Senator Hector Salinator had gotten bolder ever since he first campaigned for the office of Senate Consul, the seat which he lost to Kaius Tegula who was now serving his second consecutive year in said role. Ever the opportunistic politician, he found the chaos of the Stranger’s arrival to be the ideal opening to up his combative rhetoric against Kaius, his great rival. VALORICUS CABALLARIUS, on the other hand, saw disunity in the Senate during great societal upheaval as a larger threat to the republic than the cult of personality that had stolen away with his son. The Senate had a way of dealing with charismatic men; it did not have a fool-proof protocol to follow to deal with a lame legislature and constant in-fighting in times of crisis – aside from the rarely-used tool of electing a temporary dictator with emergency powers to see them through the discord.

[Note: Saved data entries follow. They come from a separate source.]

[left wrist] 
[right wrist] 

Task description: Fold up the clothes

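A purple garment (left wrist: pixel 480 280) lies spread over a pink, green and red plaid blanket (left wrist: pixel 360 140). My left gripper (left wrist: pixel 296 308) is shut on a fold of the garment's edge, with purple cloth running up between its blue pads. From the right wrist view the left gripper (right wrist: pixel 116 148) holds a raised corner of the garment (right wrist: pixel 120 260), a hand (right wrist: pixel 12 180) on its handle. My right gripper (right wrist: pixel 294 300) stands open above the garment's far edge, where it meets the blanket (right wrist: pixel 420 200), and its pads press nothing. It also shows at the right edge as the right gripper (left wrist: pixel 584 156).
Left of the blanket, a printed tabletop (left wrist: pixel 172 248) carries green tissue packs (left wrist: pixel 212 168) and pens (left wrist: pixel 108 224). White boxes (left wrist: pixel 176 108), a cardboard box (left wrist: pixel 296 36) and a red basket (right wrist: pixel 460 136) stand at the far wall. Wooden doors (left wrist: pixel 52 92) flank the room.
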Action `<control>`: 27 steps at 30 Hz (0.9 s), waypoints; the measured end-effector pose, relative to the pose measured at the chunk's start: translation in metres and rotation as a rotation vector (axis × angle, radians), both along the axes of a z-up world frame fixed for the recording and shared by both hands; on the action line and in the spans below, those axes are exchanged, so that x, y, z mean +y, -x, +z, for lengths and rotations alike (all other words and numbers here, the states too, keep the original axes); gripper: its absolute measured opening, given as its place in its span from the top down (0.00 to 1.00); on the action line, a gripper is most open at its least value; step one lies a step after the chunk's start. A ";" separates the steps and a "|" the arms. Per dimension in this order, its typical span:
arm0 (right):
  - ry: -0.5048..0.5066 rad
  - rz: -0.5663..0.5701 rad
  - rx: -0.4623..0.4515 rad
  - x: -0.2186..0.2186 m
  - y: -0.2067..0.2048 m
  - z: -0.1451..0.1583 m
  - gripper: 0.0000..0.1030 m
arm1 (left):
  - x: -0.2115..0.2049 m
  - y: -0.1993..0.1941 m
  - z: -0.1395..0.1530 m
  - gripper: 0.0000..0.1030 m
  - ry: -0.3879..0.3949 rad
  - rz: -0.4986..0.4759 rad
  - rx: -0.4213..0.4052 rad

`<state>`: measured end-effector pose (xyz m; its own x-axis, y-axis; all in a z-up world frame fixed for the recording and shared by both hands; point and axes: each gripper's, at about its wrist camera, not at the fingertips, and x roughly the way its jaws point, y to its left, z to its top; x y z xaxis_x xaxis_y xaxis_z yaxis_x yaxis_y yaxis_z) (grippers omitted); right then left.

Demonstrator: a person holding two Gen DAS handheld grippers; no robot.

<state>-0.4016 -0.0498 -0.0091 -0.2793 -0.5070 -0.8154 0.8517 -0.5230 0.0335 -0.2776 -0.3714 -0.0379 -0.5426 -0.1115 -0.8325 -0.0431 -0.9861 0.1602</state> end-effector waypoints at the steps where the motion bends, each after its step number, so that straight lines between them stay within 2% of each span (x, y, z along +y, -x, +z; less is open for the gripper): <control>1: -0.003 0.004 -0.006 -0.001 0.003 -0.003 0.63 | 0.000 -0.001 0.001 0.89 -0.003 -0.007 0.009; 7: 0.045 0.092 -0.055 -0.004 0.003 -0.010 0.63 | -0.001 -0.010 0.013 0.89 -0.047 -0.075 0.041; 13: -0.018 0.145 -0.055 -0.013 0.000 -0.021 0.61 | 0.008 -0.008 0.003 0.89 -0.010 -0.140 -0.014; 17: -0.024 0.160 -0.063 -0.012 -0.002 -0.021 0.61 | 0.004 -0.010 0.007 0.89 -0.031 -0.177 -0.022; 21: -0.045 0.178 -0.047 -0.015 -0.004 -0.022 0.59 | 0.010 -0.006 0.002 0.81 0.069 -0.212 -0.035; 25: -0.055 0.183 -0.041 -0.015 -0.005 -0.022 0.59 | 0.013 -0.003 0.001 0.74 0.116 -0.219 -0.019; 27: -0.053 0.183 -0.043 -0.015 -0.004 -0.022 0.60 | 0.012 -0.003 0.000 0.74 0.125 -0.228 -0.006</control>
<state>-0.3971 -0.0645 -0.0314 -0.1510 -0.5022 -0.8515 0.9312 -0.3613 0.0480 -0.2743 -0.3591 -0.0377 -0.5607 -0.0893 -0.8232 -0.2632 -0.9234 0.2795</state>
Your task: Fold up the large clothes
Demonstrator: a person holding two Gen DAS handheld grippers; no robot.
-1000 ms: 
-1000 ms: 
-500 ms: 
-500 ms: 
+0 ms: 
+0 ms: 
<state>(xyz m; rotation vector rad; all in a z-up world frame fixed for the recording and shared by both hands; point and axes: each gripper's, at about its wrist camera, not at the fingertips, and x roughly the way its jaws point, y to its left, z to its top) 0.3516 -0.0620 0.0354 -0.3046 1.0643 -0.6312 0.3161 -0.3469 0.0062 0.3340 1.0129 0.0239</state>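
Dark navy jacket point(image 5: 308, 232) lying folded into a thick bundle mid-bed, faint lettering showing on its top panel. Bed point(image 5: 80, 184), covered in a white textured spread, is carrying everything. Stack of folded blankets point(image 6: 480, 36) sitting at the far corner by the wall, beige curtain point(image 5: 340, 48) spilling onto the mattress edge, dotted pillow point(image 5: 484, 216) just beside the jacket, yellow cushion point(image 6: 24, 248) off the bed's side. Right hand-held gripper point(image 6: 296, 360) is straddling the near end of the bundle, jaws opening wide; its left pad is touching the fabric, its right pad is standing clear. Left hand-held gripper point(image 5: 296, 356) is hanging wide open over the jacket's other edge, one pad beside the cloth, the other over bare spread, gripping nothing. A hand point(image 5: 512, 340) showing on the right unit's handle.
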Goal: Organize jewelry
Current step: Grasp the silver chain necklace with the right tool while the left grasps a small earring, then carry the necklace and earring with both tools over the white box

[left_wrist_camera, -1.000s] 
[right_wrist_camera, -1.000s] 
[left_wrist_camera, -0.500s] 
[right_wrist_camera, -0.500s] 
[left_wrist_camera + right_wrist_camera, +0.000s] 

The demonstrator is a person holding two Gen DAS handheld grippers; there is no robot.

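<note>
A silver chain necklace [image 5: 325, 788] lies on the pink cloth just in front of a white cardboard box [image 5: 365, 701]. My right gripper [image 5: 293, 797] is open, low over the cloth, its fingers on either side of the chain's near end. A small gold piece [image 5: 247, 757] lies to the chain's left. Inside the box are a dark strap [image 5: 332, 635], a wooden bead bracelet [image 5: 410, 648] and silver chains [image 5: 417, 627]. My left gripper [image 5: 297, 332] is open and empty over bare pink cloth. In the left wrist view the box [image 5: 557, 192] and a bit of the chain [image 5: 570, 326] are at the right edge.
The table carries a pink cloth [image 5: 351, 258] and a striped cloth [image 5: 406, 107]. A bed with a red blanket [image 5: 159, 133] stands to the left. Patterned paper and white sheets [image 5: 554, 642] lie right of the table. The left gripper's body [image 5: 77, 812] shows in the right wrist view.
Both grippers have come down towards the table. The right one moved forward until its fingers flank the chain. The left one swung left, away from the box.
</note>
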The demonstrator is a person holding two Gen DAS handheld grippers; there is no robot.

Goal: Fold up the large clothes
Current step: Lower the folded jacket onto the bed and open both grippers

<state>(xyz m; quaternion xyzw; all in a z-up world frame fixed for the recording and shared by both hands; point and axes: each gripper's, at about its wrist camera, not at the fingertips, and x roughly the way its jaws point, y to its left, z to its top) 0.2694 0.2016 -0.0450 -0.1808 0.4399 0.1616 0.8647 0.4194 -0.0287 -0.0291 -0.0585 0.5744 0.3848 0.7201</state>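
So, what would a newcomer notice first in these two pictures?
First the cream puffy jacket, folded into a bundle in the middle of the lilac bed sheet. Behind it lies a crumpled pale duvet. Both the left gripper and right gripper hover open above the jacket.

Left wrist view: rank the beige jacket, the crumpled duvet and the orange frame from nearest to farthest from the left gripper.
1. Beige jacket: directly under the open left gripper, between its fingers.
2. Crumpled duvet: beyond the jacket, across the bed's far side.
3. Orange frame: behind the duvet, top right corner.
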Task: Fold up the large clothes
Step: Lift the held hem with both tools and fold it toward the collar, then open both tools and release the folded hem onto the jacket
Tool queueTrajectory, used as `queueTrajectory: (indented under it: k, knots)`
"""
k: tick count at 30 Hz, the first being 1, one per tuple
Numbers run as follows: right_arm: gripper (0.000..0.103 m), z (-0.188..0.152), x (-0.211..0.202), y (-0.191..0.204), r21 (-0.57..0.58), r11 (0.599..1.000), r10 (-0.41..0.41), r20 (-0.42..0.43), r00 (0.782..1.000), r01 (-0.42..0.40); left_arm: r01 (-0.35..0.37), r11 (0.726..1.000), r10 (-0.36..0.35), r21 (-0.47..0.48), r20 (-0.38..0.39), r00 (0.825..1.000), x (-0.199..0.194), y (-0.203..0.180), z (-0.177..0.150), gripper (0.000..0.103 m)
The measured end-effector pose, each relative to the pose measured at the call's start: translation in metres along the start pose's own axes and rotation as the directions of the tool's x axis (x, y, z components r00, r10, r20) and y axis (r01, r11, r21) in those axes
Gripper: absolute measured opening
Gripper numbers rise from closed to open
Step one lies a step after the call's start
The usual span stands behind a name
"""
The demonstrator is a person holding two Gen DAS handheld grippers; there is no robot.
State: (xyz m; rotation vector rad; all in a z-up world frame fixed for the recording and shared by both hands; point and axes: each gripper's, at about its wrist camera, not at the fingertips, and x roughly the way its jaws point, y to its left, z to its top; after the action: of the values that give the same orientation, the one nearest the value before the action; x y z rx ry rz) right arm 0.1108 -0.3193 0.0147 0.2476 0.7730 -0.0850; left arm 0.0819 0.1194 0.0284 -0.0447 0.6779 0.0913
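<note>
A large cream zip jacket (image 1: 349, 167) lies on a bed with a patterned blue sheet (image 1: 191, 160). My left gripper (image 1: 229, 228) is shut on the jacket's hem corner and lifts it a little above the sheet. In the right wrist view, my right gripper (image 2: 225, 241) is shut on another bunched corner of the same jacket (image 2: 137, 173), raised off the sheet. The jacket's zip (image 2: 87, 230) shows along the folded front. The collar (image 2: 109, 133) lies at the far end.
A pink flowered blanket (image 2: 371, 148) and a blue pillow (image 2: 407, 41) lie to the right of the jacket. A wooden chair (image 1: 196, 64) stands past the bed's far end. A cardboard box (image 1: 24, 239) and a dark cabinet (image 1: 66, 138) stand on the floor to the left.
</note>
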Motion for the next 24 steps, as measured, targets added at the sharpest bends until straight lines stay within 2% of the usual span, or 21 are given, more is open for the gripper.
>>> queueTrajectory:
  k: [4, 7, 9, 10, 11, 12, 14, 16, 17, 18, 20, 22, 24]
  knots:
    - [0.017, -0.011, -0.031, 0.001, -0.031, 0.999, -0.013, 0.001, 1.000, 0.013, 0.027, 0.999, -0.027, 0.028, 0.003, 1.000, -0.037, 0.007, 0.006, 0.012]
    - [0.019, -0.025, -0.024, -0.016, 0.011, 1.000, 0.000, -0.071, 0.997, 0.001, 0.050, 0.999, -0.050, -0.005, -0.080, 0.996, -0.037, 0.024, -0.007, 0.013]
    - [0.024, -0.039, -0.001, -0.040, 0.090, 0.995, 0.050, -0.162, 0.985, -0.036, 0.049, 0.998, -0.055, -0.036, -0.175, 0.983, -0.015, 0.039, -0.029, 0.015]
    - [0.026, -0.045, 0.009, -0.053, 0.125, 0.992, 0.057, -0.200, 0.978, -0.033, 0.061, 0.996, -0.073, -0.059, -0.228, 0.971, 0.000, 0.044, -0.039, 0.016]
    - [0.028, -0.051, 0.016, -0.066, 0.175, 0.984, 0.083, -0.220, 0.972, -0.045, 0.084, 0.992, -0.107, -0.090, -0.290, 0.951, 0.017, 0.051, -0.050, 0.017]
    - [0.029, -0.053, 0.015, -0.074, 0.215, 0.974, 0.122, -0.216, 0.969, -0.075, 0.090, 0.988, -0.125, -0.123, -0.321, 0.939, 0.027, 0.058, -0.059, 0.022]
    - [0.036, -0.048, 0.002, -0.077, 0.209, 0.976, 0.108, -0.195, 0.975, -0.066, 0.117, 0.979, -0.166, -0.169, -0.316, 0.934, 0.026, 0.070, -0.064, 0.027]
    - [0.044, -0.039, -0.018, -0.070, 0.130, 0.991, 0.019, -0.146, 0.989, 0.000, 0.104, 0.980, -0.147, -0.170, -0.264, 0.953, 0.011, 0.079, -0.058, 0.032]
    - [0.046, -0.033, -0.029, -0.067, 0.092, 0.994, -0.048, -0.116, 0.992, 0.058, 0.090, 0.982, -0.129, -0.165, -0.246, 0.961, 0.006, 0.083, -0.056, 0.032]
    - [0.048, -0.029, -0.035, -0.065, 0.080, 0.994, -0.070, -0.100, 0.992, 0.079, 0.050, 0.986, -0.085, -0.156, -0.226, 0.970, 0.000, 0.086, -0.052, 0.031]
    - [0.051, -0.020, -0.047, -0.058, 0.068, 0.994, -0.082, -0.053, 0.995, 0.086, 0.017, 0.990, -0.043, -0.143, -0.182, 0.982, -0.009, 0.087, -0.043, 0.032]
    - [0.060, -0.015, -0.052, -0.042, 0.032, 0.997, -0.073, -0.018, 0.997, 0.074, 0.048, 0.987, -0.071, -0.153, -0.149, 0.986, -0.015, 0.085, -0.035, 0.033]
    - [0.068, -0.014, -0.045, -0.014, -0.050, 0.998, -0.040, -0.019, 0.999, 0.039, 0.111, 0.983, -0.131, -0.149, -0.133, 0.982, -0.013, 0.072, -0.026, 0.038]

The Senate Consul shared power equally with the Religious Consul, so that the doctrine of the Torian Church would always remain in balance with the voice of the Senate. That was the way that it had been ever since the departure of the First Man, and that was at the very top of the list of laws carved in stone at the reformation of the City so many years prior. That didn’t stop the loudest voices of the Senate from trying and failing many times, to undermine the authority of the Torian Church throughout the years. It never ended well for them, as the Church had full freedom to declare anyone stationed in the Church as an apostate or anyone on the Senate as a heretic.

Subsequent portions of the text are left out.